The better solution would be to perform the dump locally and then transmit the resulting Access file after it has been compacted and maybe zipped (using 7z for instance for better compression). This would most likely result in very small files that would be easy to move around in a few seconds.
The process could easily be automated. The easiest is maybe to automatically perform this dump every day and making it available on an FTP server or an internal website ready for download.
You can also make it available on demand, maybe trough an app running on a server and made available through RemoteApp using RDP services on a Windows 2008 server or simply though a website, or a shell.
You could also have a simple windows service on your SQL Server that listens to requests for a remote client installed on the local machines everywhere, that would process the dump and sent it to the client which would then unpack it and replace the previously downloaded database.
Plenty of solutions for this, even though they would probably require some amount of work to automate reliably.
One final note: if you automate the data dump from SQL Server to Access, avoid using Access in an automated way. It's hard to debug and quite easy to break. Use an export tool instead that doesn't rely on having Access installed.
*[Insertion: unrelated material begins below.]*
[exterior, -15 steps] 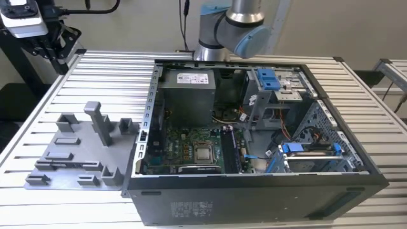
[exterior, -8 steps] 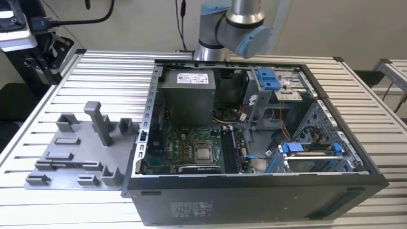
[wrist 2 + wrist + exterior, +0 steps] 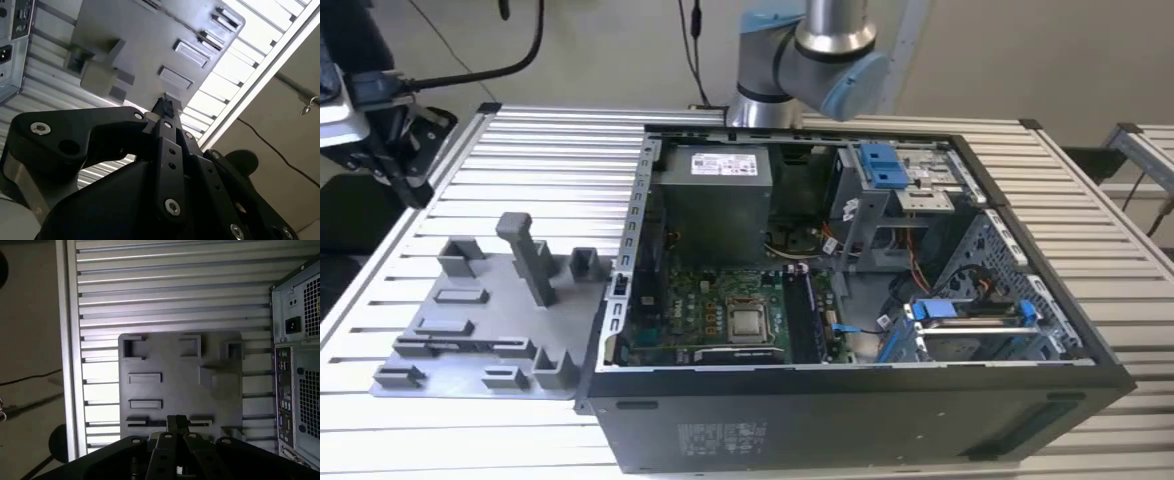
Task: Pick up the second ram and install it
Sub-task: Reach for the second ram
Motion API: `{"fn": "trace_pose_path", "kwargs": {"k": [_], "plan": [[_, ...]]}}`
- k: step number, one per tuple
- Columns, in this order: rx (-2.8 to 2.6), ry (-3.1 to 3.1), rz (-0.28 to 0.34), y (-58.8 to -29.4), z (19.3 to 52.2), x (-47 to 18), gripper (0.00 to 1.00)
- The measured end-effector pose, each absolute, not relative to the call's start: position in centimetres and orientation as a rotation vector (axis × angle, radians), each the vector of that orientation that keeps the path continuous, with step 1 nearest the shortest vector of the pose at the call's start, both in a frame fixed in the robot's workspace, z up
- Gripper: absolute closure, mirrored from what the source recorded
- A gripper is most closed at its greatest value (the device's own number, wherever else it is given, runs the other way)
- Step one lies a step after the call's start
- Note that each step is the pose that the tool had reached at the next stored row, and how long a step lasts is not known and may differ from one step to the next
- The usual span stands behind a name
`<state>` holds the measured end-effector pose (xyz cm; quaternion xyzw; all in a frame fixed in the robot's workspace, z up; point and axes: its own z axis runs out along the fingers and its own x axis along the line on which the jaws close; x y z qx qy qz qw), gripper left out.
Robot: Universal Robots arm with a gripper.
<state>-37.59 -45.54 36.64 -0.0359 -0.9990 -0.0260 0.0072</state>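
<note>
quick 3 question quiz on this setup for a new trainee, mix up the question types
1. True or false: in the first wrist view the hand is over the grey tray, not inside the computer case.
2. In the exterior view, where is the grey tray relative to the computer case? A) at the exterior view's left of it B) at the exterior view's right of it C) inside it
3. In a few words: what do the grey tray and the computer case both stand on?

Key
1. True
2. A
3. The slatted metal table
</note>
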Motion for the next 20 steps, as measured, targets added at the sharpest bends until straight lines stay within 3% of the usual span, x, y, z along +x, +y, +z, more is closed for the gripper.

Renaud and all, thanks for taking time to provide your responses. As you note, performance across the internet is the bottleneck. The fetching of blocks (vs a continguous DL) of data is exactly what I was hoping to avoid via an alternate approach.
Or workflow is evolving to better leverage both sides of the clock where User1 in US completes their day's efforts in the local DB and then sends JUST their updates back to the server (based on timestamps). User2 in India, also has a local copy of the same DB, grabs just the updated records off the server at the start of his day. So, pretty efficient for day-to-day stuff.
The primary issue is the initial DL of the local DB tables from the server (huge multi-year DB) for the current "job" - should happen just once at the start of the effort (~1 wk long process) This is the piece that takes 5-10 minutes for India to accomplish.
We currently do move the DB back and forth via FTP - DAILY. It is used as a SINGLE shared DB and is a bit LARGE due to temp tables. I was hoping my new timestamped-based push-pull of just the changes daily would have been an overall plus. Seems to be, but the initial DL hurdle remains.